### Exercise
Please filter the data below down to the lines holding the string "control".
+++ Dataset records
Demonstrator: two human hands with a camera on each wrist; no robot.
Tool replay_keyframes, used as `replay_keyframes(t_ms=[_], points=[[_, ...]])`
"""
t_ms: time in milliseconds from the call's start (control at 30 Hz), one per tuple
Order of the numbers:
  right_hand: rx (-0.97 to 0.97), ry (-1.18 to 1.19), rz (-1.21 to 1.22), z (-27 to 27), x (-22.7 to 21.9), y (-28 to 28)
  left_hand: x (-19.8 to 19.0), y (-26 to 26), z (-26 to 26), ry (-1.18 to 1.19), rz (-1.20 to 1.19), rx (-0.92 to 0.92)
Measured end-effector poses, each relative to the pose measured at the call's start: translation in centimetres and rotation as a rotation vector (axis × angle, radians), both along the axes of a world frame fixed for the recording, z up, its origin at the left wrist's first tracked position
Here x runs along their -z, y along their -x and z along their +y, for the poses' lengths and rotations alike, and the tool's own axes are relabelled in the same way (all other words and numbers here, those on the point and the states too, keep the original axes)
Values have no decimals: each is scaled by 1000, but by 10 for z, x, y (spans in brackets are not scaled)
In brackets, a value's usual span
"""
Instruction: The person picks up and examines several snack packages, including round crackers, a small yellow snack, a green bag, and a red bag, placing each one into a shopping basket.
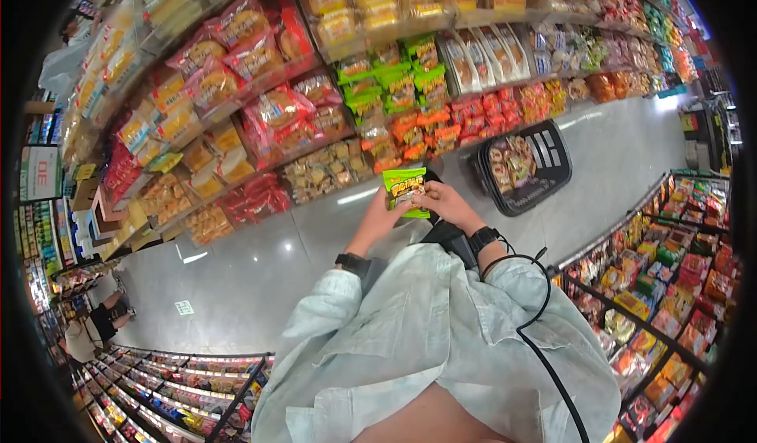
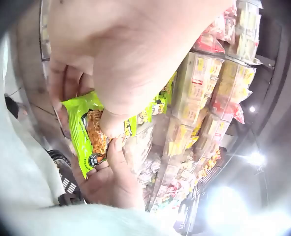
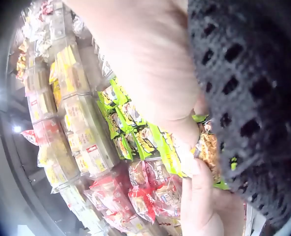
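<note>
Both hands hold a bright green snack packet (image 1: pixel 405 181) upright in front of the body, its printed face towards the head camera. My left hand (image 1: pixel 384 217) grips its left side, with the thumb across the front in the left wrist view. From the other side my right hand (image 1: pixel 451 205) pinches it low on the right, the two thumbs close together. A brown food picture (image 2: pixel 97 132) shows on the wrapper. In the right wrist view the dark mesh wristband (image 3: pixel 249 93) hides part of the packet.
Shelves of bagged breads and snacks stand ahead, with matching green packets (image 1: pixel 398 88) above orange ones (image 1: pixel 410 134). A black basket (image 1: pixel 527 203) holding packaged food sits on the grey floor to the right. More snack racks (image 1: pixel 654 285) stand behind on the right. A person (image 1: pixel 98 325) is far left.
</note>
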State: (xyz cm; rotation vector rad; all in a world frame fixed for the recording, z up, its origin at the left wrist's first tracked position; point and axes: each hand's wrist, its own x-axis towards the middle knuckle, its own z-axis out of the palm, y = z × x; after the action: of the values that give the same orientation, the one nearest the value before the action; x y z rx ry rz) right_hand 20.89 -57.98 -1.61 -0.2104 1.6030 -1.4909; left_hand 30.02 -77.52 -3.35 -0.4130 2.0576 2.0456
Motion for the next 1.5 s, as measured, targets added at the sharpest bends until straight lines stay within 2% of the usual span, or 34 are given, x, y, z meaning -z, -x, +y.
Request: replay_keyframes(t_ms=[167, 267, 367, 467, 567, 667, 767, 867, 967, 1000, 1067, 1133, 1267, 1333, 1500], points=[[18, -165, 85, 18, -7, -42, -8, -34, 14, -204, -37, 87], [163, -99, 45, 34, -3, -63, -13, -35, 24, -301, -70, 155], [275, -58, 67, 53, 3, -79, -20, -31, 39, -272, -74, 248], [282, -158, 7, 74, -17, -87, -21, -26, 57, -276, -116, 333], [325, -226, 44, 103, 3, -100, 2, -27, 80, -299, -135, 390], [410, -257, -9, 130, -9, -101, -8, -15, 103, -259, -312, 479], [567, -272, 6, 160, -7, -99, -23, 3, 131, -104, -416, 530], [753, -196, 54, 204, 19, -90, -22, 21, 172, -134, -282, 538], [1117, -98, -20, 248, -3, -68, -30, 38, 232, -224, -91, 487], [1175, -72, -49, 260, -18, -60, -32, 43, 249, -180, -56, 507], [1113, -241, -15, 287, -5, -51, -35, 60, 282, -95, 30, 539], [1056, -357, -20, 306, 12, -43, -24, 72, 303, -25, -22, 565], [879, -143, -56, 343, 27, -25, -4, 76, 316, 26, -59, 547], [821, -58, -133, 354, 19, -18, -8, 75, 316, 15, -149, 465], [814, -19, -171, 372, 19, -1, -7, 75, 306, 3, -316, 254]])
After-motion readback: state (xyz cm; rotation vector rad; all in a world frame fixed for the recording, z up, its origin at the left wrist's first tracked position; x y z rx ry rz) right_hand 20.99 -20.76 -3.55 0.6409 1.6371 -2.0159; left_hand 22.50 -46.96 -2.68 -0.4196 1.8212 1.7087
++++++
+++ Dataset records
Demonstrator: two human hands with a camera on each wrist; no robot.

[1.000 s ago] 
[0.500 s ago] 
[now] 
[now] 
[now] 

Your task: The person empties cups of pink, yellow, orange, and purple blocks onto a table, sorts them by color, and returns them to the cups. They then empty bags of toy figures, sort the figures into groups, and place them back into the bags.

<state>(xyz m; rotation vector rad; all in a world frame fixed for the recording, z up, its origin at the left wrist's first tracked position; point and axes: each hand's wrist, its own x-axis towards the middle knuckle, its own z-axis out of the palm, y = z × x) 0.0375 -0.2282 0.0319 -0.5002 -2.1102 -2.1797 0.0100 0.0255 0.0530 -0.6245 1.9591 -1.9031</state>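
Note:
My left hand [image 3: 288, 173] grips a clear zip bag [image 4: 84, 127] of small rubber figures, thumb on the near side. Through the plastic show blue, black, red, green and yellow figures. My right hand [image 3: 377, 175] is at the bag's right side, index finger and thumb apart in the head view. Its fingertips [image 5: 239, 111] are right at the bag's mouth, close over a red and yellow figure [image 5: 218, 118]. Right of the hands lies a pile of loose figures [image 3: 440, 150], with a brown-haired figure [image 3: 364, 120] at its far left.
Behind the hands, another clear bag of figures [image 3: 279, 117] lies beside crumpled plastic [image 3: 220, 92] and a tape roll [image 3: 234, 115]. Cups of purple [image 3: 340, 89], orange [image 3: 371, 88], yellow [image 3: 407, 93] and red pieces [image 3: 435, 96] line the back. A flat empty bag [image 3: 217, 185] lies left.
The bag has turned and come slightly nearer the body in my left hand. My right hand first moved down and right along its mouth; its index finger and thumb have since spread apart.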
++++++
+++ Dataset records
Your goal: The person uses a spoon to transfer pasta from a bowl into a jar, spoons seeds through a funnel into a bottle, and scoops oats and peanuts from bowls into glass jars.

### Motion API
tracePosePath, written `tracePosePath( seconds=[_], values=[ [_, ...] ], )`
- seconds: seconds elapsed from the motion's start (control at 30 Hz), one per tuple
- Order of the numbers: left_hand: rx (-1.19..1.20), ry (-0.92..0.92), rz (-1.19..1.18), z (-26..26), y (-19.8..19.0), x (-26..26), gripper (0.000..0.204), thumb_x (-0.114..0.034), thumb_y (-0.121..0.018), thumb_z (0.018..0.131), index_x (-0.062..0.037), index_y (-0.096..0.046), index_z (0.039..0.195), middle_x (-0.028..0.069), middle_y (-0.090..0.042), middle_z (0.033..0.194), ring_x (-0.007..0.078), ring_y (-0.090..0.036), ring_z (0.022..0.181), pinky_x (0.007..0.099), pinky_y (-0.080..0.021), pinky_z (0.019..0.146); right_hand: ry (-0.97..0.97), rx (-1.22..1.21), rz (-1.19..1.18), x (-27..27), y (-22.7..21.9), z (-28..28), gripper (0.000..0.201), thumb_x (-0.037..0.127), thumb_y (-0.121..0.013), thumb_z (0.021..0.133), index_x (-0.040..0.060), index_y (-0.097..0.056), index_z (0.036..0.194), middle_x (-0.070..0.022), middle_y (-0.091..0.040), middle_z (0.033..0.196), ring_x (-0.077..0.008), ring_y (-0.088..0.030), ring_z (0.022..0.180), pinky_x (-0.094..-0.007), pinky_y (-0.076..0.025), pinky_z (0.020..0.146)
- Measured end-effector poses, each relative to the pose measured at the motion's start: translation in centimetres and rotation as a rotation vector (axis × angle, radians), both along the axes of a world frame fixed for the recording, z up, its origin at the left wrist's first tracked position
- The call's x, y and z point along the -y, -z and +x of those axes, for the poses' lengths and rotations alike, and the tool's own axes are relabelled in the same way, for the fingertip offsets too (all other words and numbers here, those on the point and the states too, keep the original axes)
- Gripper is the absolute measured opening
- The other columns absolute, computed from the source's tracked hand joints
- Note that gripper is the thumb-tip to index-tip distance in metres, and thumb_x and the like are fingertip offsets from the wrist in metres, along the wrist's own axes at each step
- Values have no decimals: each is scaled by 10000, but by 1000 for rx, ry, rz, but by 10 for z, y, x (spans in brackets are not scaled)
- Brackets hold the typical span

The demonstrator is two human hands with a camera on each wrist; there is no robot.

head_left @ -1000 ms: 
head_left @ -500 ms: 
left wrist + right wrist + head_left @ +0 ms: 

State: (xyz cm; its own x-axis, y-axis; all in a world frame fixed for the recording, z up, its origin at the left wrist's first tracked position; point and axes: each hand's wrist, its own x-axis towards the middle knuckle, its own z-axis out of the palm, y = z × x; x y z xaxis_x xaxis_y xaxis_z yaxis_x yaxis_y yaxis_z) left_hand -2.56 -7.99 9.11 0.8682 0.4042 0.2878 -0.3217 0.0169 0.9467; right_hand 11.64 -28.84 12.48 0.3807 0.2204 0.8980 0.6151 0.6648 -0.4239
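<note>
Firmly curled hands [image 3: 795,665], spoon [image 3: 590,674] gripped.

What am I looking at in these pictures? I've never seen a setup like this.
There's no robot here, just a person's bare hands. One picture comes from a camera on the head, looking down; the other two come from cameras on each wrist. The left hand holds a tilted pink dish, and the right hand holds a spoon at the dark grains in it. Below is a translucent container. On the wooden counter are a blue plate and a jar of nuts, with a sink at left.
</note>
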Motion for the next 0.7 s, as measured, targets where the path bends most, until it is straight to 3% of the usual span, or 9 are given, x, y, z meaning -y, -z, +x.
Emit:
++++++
### Written solution
t_ms: time in milliseconds from the call's start (control at 30 Hz), one per tuple
- seconds: seconds elapsed from the motion's start (control at 30 Hz), one per tuple

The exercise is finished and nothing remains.